Lors de la DM1 2016, Pierre Mallet s’exprime au sujet du remboursement de la filière palmipède suite à la grippe aviaire.

Sur ce dossier de l’Influenza aviaire, je voudrais attirer l’attention de l’Assemblée sur le fait qu’on parle de l’aval, mais pour ce qui concerne l’amont, si nous nous étions réjouis des interventions des collectivités pour accompagner la filière, entre ce qui a été annoncé et la réalité des faits aujourd’hui, il y a quand même deux poids deux mesures puisque les aides commencent à arriver dans les entreprises et les exploitations agricoles fin juin, alors qu’elles étaient annoncées plutôt début mai, et elles ne sont pas à la hauteur de ce qui avait été annoncé. Il y a donc aujourd’hui un vrai différentiel. Je sais que dans la profession agricole, beaucoup ont reçu des propositions pour avoir, non pas des aides, mais des avances remboursables, ce qui n’est pas exactement la même chose, tout le monde le comprendra.
Quand je parle de l’amont, je parle bien sûr des exploitations, mais aussi des salariés de certaines entreprises de transformation qui sont très inquiets pour leur avenir. Je me rappelle que dans vos propos, Monsieur le Président, vous aviez dit : « Le canard, c’est notre pétrole. » Je vous assure qu’il n’est pas très agréable d’être du mauvais côté de la pompe aujourd’hui.

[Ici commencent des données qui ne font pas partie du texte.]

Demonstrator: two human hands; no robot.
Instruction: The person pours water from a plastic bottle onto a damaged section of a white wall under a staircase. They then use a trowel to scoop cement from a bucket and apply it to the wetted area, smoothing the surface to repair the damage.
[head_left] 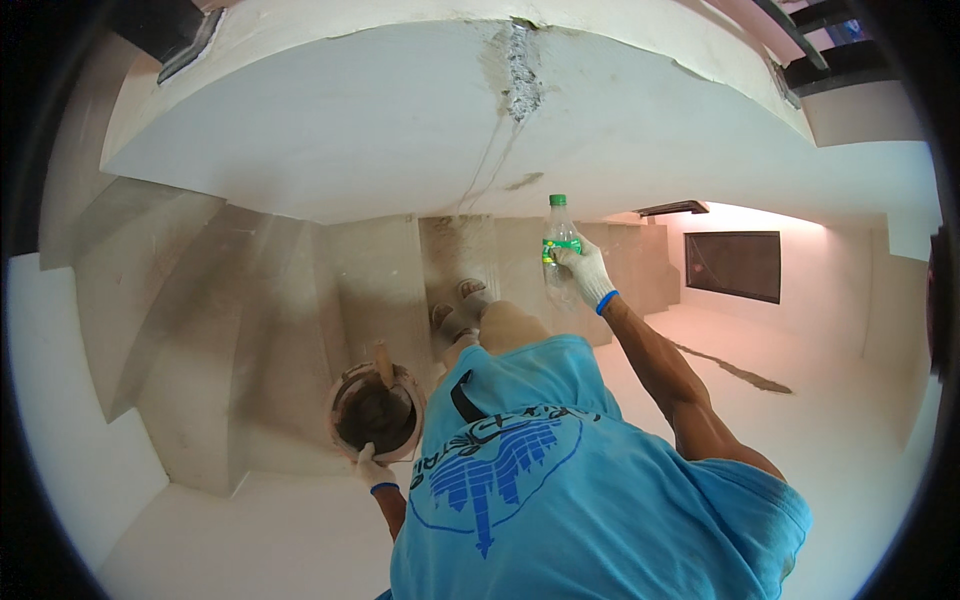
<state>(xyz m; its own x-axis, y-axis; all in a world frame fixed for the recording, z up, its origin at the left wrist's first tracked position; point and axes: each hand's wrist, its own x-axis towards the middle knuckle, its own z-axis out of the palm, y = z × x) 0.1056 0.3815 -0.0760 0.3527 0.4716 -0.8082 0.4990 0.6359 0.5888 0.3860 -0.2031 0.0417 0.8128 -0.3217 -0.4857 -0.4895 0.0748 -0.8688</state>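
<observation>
My right hand (pixel 583 270), in a white glove with a blue cuff, grips a clear plastic bottle (pixel 558 285) with a green cap and green label, held upright. My left hand (pixel 374 466), gloved alike, grips the near rim of a round bucket (pixel 340 405) beside my left leg. Dark grey material lies inside the bucket, with a wooden-handled tool (pixel 383 364) standing in it; the tool's head is hidden. My sandalled feet (pixel 458 300) are on the concrete stairs.
Concrete steps (pixel 265 340) curve along both sides of me. A white wall (pixel 650 140) ahead has a rough grey crack (pixel 522 80) and stains. Dark railings (pixel 830 65) are at the upper corners. A dark framed opening (pixel 731 266) and a grey streak (pixel 740 370) on white surfaces are at the right.
</observation>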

H.Emmanuelli –  770 dossiers ont été instruits – vous le savez, Monsieur MALLET – avec des acomptes versés.

P. MALLET – Oui, je le sais. Ils sont loin d’être à la hauteur de ce que l’on attend.
[…]

Je voulais juste rappeler et sensibiliser l’Assemblée au versement de ces 15 % des dossiers, puisque ces demandes d’accompagnement sont certifiées par le Centre de Gestion. Ce n’est pas une vue de l’esprit. Je voulais également rappeler que les règles de biosécurité imposent une baisse de la production, en moyenne de 25 %, et que 20 à 30 % des producteurs vont abandonner leur activité. Tout cela mis bout à bout, il faut bien sûr rester optimiste parce que le monde agricole sait rebondir, mais il faut surtout être très vigilant pour accompagner ceux qui veulent redresser la barre et relever la tête le plus rapidement possible. On en a besoin.